Grotesque Humanity
The Russian invasion of Ukraine is a humanitarian war. I don’t mean that as a joke, although in a just world it would be.
To confuse the power of the state with the fulfillment of rights is to disfigure humanity with the war machine. States have appropriated human rights, just as populism appropriates democracy, giving birth to monsters.
The Russian invasion of Ukraine is a humanitarian war. I don’t mean that as a joke, although in a just world it would be. This grotesque subjugation has a humanitarian pretext.
Vladimir Putin authorized the military operation under the fabricated pretext of protecting ethnic Russians from a “genocide” allegedly promoted by the Ukrainian state in the Donbass region. According to Putin, it is a peaceful operation to “demilitarize” and “denazify” the neighboring country. A country with a democratically elected Jewish president.
Putin’s rhetorical model for the invasion is NATO’s intervention in Yugoslavia during the war in Kosovo (1999), when the Atlantic alliance bombed the Balkan country without approval of the United Nations Security Council in order to halt genocidal violence against ethnic Albanians. More than two decades ago, Russia stood by while US forces subdued Slobodan Milosevic. Now they make a mockery.
Behind the geopolitical crisis of immense proportions there is the profound ideological crisis of the 21st century. A crisis that current politics is still ill-equipped to deal with.
The extra-legal justification for NATO’s intervention in Kosovo was built on the failures by the United Nations to react and stop genocides in the post-Cold War world of the 1990s, such as those in Bosnia and Rwanda. Human rights and humanitarianism changed its definition from the limits of war to the main reason for promoting war, providing an exception to deny sovereignty when humanitarian need requires, such as the “responsibility to protect”.
After 9/11, this super-sovereign logic was exploited as preemptive war by the neoconservatives of Bush Jr.’s administration to justify their war designs on the Mideast, precipitating disaster and atrocity. Today, Putin says that he is attacking Ukraine to prevent a war. So, what previously ended in tragedy, now repeats itself as a farce.
Have we already accepted the idea that human rights come from military force? To confuse the power of the state with the fulfillment of rights is to disfigure humanity with the war machine. States have appropriated human rights, just as populism appropriates democracy, giving birth to monsters.
Putin’s ideology is also a mockery of the post-Cold War liberal order. Putin’s neo-populism represents the heights of grotesque ideological perversion in the 21st century, unashamedly mixing political themes of the right with those of the left.
During the 1990s, the Russian writer, Eduard Limonov, a dissident from the former Soviet Union, also disillusioned with the West, saw in Serb nationalism and its struggle against NATO an example to rehabilitate the Russian people. He founded National Bolshevism, that, along with its paradoxical name, mixed fascism with the memory of a glorious past of the Soviet empire. Now the late Limonov and his intellectual cadre, like Aleksandr Dugin, are considered the philosophical foundations of Putinism.

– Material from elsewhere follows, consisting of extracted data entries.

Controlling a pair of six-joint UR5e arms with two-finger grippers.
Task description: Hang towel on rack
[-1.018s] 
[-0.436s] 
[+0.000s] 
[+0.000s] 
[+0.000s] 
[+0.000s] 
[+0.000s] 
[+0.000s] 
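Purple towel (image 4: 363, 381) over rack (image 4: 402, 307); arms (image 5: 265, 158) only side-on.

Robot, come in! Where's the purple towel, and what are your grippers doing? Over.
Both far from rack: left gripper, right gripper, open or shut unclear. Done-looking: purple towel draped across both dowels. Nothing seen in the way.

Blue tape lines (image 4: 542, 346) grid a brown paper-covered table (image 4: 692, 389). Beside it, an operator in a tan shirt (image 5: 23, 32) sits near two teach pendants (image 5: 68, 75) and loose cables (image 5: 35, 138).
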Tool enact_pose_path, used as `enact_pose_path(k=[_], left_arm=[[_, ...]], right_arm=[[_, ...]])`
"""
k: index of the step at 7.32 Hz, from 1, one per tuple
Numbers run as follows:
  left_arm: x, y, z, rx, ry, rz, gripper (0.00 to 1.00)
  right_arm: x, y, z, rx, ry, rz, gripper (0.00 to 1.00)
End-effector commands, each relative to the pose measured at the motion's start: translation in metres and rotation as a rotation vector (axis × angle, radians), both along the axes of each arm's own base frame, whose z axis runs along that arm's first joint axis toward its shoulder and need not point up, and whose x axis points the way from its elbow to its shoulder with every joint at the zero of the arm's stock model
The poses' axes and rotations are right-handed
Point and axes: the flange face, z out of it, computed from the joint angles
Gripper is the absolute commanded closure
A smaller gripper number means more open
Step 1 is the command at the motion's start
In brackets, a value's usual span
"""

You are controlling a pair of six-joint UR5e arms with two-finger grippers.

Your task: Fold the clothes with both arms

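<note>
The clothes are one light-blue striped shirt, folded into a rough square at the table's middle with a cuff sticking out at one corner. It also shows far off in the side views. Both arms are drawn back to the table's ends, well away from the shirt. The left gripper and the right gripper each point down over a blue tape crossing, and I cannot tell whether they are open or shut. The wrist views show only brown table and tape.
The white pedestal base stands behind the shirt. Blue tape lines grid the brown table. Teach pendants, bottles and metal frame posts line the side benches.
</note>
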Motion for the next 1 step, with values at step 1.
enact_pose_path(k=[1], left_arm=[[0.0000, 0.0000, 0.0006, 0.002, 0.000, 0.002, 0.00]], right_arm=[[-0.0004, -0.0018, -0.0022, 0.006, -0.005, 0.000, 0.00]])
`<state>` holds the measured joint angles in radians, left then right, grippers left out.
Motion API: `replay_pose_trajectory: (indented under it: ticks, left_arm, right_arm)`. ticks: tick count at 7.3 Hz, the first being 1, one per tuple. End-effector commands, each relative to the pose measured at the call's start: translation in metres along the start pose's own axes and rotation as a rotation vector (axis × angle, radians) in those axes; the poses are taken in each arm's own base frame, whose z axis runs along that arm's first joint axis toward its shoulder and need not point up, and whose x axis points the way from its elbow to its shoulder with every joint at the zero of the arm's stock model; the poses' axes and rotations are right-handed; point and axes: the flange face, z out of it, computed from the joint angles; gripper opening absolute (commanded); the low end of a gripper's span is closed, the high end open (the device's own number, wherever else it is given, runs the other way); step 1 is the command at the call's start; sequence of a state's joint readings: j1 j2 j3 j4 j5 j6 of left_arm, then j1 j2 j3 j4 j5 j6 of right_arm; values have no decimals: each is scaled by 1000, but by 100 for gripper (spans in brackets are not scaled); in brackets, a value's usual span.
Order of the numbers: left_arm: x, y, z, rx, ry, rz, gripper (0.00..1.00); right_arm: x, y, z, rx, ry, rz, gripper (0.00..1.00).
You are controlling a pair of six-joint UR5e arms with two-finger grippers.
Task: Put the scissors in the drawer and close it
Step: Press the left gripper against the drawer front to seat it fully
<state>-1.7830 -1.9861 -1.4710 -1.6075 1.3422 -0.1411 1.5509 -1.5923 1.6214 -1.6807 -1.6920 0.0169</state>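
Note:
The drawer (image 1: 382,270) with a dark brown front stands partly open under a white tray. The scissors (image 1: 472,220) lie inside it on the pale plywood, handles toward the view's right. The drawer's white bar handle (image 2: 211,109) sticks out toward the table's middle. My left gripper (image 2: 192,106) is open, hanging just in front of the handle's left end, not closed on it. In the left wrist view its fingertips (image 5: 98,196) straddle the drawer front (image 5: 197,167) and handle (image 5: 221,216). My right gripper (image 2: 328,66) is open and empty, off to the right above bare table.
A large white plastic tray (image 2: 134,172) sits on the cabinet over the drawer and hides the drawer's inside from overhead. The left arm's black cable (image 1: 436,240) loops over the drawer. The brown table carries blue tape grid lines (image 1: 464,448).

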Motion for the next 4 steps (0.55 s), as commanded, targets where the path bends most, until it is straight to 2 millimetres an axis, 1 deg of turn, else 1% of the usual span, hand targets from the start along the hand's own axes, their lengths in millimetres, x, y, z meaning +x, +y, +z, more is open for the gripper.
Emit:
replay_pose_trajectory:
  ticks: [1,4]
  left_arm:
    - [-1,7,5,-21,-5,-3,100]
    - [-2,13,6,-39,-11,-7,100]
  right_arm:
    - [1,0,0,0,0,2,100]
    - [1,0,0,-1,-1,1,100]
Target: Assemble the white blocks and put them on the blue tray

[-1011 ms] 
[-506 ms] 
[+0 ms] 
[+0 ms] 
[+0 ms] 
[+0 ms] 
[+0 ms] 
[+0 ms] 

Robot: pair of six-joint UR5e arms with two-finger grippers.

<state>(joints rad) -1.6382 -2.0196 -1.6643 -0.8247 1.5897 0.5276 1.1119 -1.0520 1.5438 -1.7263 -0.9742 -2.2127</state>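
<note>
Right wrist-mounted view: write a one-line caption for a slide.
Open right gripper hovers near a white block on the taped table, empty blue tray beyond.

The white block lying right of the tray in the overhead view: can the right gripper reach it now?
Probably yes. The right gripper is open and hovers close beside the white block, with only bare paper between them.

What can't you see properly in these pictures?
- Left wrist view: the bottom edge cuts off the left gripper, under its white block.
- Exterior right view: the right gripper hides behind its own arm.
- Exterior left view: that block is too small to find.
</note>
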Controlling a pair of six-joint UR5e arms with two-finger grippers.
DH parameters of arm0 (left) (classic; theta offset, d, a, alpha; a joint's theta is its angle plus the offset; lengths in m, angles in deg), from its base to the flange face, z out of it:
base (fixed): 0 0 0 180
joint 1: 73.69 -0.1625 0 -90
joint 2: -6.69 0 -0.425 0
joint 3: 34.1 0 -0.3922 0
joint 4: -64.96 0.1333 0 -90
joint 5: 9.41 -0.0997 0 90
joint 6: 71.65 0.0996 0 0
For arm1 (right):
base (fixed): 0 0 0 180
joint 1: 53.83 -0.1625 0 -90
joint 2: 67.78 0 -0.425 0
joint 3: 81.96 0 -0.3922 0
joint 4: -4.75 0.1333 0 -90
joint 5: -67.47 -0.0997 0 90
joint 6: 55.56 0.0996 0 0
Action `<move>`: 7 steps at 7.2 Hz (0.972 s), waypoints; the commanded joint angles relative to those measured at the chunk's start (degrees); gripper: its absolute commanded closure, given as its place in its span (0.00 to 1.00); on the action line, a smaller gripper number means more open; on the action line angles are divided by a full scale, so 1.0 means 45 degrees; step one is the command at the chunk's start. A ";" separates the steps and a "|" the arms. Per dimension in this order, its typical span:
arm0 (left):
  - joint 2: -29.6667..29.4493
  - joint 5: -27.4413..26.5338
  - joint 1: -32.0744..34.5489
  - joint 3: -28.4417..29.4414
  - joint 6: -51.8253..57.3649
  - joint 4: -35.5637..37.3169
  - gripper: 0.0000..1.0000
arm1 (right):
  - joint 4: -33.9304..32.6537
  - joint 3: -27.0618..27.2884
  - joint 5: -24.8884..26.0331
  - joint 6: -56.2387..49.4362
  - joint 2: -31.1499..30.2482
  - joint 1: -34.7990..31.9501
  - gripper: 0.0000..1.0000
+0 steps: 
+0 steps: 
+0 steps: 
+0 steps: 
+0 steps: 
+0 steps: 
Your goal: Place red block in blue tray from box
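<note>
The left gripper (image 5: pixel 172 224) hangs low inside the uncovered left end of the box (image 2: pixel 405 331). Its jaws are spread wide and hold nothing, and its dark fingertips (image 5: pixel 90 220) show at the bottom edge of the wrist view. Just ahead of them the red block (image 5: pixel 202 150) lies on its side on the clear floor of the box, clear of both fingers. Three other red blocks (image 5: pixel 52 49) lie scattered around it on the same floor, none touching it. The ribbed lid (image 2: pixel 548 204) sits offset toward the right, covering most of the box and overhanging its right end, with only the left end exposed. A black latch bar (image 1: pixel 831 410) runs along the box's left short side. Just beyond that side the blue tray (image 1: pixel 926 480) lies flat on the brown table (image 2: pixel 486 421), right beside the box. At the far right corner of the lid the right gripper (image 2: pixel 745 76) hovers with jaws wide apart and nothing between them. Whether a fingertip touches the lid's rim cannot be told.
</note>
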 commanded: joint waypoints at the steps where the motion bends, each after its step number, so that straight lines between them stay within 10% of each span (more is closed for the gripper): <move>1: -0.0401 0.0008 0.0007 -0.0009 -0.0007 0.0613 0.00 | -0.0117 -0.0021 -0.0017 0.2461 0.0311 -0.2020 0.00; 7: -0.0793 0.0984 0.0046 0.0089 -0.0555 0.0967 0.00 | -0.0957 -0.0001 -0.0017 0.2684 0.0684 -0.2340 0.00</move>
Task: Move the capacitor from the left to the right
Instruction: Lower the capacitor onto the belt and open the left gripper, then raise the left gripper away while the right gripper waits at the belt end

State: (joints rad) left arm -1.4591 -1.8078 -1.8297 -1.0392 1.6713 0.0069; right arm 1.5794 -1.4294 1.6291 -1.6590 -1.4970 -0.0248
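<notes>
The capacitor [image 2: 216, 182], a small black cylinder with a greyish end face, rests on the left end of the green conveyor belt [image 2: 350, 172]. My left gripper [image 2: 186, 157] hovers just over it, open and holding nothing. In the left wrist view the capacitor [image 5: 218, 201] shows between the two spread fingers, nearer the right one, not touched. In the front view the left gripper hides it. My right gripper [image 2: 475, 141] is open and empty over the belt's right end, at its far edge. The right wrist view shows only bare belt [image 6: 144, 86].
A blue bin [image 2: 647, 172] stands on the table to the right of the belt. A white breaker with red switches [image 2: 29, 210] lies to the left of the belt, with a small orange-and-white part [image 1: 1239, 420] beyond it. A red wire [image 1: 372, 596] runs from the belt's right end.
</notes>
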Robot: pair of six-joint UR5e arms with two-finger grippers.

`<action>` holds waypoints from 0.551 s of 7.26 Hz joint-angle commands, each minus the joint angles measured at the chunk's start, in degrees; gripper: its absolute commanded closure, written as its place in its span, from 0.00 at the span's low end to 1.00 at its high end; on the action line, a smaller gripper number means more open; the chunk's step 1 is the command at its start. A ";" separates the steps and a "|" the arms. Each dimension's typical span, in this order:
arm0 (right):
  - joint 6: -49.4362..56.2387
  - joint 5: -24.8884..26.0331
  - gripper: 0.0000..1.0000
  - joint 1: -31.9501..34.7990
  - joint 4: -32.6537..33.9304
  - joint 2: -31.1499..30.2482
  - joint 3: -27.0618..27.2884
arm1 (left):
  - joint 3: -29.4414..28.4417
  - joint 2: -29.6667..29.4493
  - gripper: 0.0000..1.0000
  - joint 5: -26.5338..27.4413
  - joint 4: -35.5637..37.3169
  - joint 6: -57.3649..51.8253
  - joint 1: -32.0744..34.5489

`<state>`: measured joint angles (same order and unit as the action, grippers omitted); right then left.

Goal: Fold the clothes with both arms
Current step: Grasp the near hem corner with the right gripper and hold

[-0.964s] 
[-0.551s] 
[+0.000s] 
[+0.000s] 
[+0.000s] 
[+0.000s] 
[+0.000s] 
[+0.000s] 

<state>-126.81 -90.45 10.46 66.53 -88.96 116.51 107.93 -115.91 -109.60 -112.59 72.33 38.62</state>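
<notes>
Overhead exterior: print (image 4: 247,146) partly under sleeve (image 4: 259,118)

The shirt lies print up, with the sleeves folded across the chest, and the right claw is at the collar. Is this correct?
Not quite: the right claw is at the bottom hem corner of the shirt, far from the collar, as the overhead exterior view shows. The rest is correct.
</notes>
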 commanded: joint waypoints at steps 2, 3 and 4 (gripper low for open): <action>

Thus, Putin cultivates support from the new far-right in the world, such as Bolsonaro and Trump, while he presents himself as an “anti-imperialist” ally for the international left. His Soviet discourse is entirely aesthetic, but it is enough to win the support of many leftists around the world, such as the MAS leadership in Bolivia. In his speech before the invasion, Putin justified the destruction of Ukraine as the “decommunization” of the legacy of Vladimir Lenin, burying the anti-colonial principle of national self-determination and reviving the borders of the Russian Empire.
It would be a mistake to assign a coherent ideology to Putin. He is pure opportunism, authoritarianism, power for power’s sake. Neo-populism in the 21st century is not only unable to create a coherent historical narrative but is more comfortable operating from post-truth; the death of the great ideological narratives of the 20th century, what postmodern philosophers extolled as liberation, has become a dead end.
What the Ukrainian people are learning from their popular struggle against the military invasion is that no geopolitical alliance is going to come down from the sky to save them. Geopolitical games belong to States, not to the peoples of the world. Human rights do not emerge from state power, but from the consciousness of the people to save themselves, their humanity and resist the oppressor. It’s a great lesson to learn in the 21st century.